### WHAT TO DO
The word "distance" occurs in some lines of the listing. Copy those lines.

______

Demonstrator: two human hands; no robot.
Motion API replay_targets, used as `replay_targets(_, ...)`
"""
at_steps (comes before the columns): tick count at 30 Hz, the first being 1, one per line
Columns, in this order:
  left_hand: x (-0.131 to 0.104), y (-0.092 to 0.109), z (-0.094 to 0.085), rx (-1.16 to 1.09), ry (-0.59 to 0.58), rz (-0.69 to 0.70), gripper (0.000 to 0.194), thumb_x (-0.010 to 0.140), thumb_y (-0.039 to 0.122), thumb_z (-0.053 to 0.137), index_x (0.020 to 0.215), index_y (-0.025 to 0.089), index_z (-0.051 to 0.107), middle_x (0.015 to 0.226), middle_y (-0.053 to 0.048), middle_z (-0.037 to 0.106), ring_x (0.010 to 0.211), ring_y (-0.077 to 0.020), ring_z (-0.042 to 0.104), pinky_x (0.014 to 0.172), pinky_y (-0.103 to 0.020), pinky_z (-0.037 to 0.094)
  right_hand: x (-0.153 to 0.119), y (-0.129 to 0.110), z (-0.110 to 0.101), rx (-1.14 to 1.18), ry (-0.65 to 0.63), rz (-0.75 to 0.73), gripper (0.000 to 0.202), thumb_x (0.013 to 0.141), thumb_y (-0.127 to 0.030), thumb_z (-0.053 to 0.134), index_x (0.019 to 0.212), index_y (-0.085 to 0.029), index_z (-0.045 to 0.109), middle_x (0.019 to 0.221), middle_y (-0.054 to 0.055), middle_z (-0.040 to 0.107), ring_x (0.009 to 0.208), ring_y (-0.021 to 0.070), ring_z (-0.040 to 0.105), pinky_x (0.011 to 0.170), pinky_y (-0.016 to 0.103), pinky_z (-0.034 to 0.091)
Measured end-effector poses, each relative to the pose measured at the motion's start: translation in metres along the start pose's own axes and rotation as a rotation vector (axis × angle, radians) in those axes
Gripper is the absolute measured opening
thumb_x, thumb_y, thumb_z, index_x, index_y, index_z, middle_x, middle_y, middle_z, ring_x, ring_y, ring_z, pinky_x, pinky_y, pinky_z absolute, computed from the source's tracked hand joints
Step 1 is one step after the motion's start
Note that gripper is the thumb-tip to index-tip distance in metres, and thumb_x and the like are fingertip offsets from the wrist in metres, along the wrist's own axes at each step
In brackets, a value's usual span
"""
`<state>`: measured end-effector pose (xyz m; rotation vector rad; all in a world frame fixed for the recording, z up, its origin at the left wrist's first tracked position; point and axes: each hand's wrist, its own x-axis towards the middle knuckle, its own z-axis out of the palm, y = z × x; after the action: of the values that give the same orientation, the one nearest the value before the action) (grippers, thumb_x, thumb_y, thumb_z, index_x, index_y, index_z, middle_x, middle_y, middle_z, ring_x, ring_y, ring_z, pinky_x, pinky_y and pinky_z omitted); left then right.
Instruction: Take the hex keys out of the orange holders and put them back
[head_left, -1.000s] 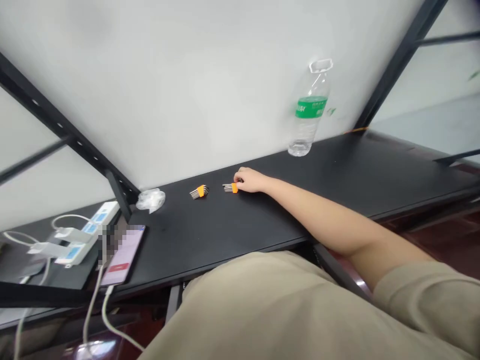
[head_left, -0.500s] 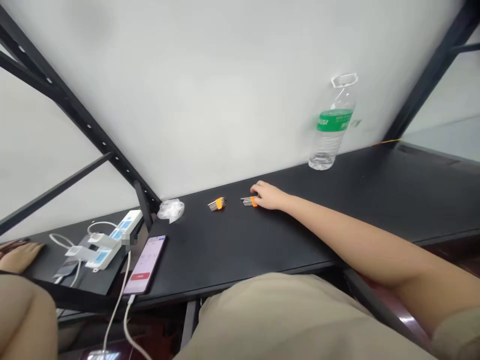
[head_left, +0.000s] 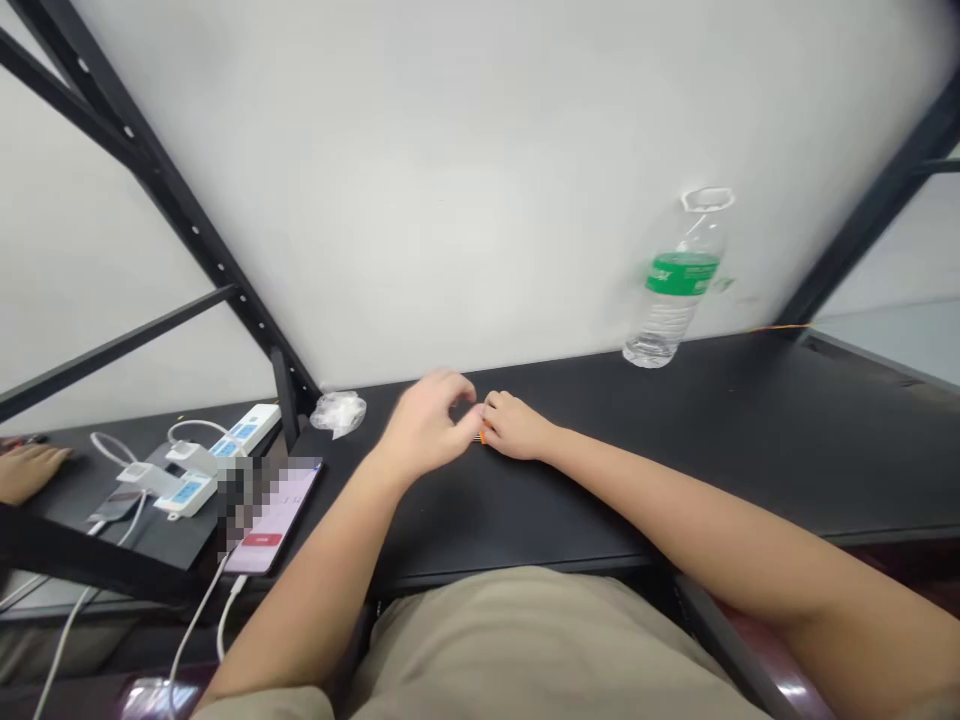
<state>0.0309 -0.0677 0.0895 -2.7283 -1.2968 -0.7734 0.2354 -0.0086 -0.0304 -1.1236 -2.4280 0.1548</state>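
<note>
Along the base of the plain white wall (head_left: 465,200) runs a long black flat tabletop (head_left: 495,520), with a black metal frame with punched holes (head_left: 184,222) at its left end. Clear plastic bottle with green label (head_left: 679,290) stands right of both hands, near wall. White rectangular power strip (head_left: 259,425), white plugs in it, lies on the surface left of the frame. Another person's hand (head_left: 30,472) rests at far left. Slim phone with lit screen (head_left: 259,553), white cable attached, lies by the tabletop's left edge. Left hand (head_left: 431,425): blurred, thumb and fingers curved, gap between them. Right hand (head_left: 517,425): fingers closed on orange plastic holder with thin silver rods (head_left: 482,438), mostly covered, between the hands. Crumpled clear plastic bag (head_left: 337,412) sits left of left hand, apart from it.
</note>
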Motion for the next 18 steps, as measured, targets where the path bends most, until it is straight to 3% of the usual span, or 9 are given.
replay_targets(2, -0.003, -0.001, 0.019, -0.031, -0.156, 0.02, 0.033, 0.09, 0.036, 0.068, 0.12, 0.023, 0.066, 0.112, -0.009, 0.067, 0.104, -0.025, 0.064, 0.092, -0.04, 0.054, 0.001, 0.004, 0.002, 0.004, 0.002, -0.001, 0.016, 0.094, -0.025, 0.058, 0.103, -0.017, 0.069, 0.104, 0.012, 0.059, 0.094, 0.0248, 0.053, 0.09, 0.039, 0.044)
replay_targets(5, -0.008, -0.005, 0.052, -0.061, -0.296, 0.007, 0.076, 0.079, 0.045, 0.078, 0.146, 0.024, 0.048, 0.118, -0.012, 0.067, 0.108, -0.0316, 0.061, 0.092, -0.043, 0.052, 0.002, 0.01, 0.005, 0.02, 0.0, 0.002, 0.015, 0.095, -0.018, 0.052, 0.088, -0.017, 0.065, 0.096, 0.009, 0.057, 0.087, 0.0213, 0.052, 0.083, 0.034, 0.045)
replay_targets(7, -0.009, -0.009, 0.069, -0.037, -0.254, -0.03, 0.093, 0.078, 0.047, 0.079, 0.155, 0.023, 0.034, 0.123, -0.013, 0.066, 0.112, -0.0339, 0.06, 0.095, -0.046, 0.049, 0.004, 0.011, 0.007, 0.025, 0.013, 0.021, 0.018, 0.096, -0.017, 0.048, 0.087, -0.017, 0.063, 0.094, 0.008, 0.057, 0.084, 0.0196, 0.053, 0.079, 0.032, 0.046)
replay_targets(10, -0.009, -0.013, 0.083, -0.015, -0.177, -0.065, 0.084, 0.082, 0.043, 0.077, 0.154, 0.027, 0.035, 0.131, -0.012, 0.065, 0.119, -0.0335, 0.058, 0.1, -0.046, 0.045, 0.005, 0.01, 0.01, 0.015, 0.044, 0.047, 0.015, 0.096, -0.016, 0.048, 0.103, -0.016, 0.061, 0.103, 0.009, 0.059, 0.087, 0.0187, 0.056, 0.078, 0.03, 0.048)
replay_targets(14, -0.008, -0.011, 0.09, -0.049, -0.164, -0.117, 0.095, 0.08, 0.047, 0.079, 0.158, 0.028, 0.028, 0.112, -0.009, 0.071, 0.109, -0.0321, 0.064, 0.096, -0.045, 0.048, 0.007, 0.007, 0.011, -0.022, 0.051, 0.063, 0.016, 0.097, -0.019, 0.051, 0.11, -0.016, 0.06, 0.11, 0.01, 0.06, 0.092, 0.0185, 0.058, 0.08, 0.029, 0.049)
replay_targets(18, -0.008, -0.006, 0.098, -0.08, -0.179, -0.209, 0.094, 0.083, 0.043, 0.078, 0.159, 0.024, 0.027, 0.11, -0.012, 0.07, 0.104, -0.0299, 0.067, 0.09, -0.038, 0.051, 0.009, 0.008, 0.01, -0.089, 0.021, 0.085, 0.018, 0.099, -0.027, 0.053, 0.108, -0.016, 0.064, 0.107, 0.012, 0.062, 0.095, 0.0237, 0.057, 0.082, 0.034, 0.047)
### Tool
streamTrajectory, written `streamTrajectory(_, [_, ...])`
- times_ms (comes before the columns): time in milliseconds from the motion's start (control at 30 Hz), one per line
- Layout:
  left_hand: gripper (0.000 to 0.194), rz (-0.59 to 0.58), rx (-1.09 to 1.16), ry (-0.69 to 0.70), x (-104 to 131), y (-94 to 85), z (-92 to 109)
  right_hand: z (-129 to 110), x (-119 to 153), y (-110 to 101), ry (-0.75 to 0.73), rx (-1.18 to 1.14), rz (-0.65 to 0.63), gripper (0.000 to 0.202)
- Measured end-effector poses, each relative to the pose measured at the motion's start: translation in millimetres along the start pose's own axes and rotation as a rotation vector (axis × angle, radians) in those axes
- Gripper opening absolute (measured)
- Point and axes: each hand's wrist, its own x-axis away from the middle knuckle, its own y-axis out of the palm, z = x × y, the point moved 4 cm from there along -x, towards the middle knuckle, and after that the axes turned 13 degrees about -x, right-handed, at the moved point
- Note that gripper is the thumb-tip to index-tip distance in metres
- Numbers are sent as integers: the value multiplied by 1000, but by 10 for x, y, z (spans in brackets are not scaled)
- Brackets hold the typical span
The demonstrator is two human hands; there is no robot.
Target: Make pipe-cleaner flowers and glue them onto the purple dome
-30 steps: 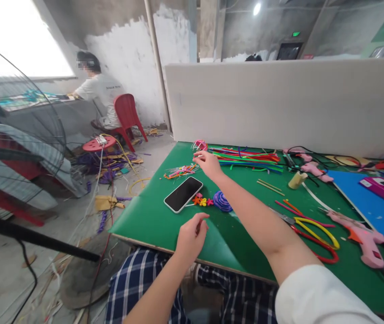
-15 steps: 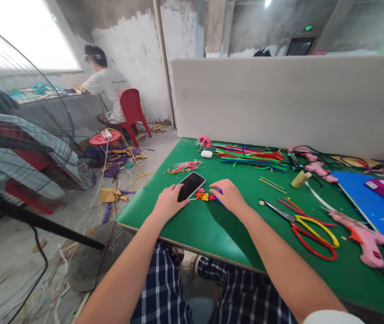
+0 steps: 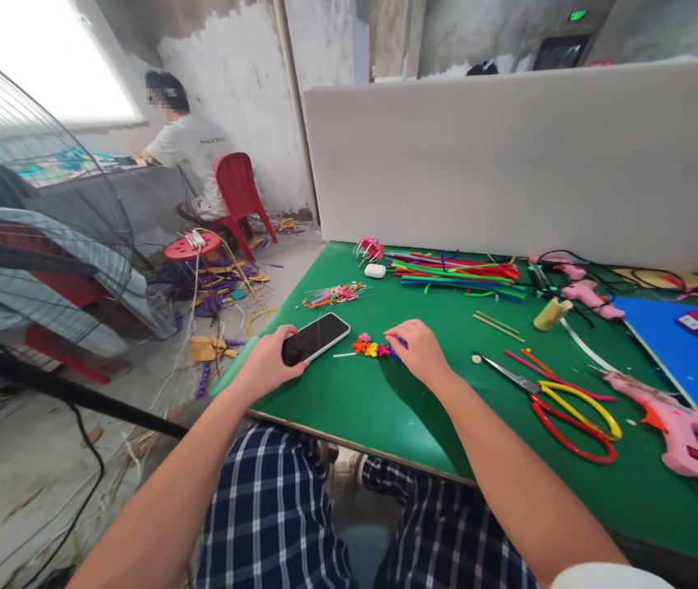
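Note:
My left hand [image 3: 270, 358] grips the near left end of a smartphone [image 3: 317, 339], thumb along its lower edge and fingers over its far side. The dark screen faces up. Right of the phone, small flowers [image 3: 371, 349] in orange, yellow and pink lie in a row, with a white stick [image 3: 344, 355] at their left. My right hand [image 3: 415, 348] has its fingers closed on a blue piece [image 3: 398, 348] at the right end of this row. Behind the phone lies a bunch of thin colourful sticks [image 3: 335, 295].
Colourful pipe cleaners [image 3: 459, 276] and a white case [image 3: 376, 271] lie at the back. Scissors [image 3: 545, 401], a pink glue gun [image 3: 668, 417] and a blue board [image 3: 680, 360] are on the right. A person [image 3: 189, 147] sits far left.
My left hand has moved left with the phone, which has turned flatter and away from the flowers. My right hand stays by the blue piece. The view has shifted a little.

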Motion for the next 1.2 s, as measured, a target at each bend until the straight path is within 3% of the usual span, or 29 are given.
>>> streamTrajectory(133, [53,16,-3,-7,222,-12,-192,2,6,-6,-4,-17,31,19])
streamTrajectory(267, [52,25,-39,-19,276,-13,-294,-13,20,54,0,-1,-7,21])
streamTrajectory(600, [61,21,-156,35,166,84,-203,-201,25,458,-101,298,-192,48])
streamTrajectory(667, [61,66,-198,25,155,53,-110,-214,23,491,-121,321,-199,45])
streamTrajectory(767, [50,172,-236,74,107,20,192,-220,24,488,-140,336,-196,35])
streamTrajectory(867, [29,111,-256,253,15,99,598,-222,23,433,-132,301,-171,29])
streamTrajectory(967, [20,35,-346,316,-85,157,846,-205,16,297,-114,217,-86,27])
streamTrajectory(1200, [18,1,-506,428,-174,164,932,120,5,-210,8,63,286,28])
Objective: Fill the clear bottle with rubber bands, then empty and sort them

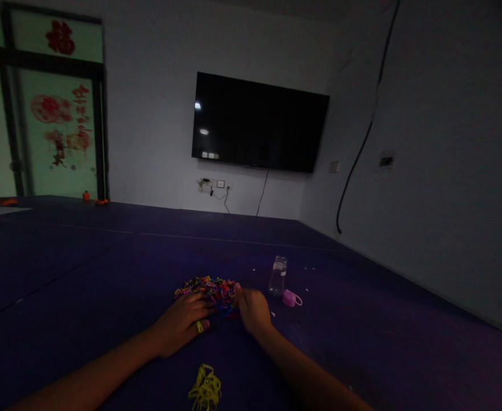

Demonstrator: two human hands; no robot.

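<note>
A pile of small multicoloured bands [210,288] lies on the purple surface [139,274]. My left hand [184,322] rests palm down at the pile's left near edge, fingers apart, with a yellow band around its thumb. At the pile's right edge is my right hand [253,311], its fingers curled together; what they hold, if anything, is too small to make out. Nearer to me, between my forearms, sits a loose heap of yellow bands [205,389].
A clear bottle [278,277] stands uncapped right of my right hand, beside a pink lid with a loop [290,298]. White scraps are scattered around them. Orange objects [100,202] lie far left. A dark screen [259,123] hangs on the wall.
</note>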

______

### RESPONSE BOX
Note that gripper is the thumb-tip to index-tip distance in metres, and thumb_x and the like are fingertip offsets from the wrist in metres, along the wrist's own axes at each step
- Note that gripper is the thumb-tip to index-tip distance in metres

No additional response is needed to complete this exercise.